Search the data for the word "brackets". Reproduce every line where it is found.

***

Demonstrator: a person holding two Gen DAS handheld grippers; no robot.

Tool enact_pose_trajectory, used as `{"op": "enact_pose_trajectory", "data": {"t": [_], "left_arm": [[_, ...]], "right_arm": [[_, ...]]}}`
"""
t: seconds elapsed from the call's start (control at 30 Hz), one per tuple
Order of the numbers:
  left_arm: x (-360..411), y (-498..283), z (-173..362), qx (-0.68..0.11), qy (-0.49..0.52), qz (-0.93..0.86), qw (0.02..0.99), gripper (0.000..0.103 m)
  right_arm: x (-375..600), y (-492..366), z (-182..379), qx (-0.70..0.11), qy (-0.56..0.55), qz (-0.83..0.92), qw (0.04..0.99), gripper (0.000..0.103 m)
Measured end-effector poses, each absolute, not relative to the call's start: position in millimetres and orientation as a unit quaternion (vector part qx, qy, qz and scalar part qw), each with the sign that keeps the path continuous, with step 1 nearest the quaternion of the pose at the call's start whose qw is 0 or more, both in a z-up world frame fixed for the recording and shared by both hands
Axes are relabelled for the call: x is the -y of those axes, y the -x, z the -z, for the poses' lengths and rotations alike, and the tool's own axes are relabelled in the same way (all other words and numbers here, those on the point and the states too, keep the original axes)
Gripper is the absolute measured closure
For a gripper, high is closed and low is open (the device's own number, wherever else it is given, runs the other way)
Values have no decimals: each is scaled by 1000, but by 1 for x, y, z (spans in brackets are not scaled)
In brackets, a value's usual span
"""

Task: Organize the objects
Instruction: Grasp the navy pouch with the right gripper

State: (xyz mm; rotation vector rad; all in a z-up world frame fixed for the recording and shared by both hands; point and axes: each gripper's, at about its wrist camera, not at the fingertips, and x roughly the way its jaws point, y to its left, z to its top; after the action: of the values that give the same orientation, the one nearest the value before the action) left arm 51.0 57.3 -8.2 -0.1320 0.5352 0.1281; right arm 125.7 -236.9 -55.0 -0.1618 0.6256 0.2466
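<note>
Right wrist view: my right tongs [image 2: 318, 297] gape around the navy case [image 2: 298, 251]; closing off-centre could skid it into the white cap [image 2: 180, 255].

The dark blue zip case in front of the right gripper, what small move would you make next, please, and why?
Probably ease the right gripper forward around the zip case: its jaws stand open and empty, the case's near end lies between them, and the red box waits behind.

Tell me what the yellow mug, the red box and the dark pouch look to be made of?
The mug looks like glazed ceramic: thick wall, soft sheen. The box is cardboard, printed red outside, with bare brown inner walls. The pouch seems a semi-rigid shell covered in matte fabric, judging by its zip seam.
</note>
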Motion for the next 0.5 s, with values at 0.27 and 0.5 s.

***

FINISHED TASK:
Values have no decimals: each is scaled by 1000, but by 1 for x, y, z (spans in brackets are not scaled)
In brackets, a value's usual span

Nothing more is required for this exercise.